Jesus transforms everyone he meets, he never complains about how we aren’t good enough. Of course we’re not. We’re sinners. We’re not even good at sinning. We’re boring when we sin. The irony I find in his critique of Pope Francis’ comment on grumpy Christians is that, (looking only at this one post) he is that grumpy Christian. You might shock people at first, scandalize a few maybe, but in the end your cynicism is very boring, and people will quickly pick up on that and go in search of excitement and life somewhere else. You’re giving them sizzle and no steak. While people fume over Father Barron, they eventually shrug off the cynic.

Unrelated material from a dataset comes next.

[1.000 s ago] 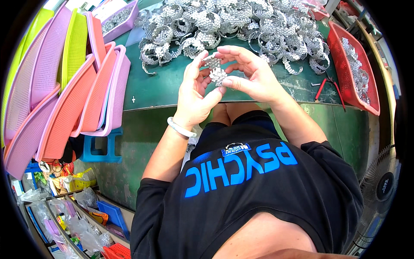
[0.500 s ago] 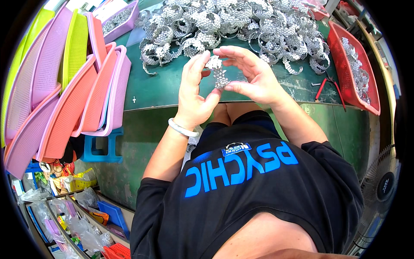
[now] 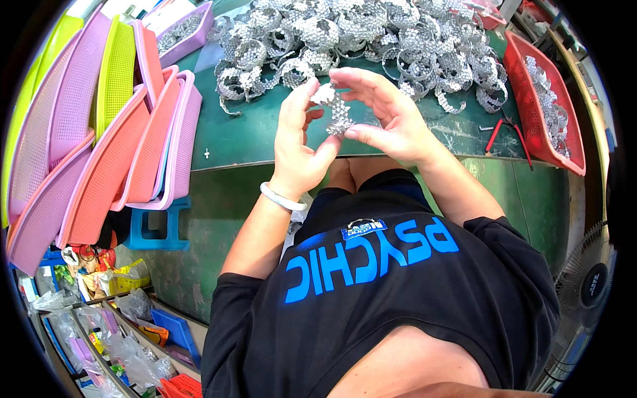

So I say be still. Stop whining, take up your cross, and follow Christ. That’s our satisfaction. The victory of the cross and the glory of the resurrection. That is Catholicism at its core. That is the Catholic label I will boldly put on, my new identity in Christ. Cheap, mediocre, and wimpy Catholicism? I have no time to bicker and complain about it. None of us do. It’s time to busy ourselves with being authentically Catholic. Go out and break down the walls that people put up in order that they won’t be wounded by the unbearable Beauty that is Jesus Christ. The New Evangelization has given us the courage to go out and do that, to stop wringing our hands and mumbling about beauty, but to go out and convert the world through Beauty. The world has to know that, because we are Catholic, they have to take us seriously. They have to stand in amazement at the Catholic, the way that the people in the Gospels reacted to Christ with amazement. This is accomplished only when we’ve allowed the Holy Spirit to penetrate our entire being, so that His spiritual gifts that He bestows on us transform the world around us to the image of Christ, and those gifts are “love, joy, peace, patience, kindness, generosity, faithfulness, gentleness, and self-control.”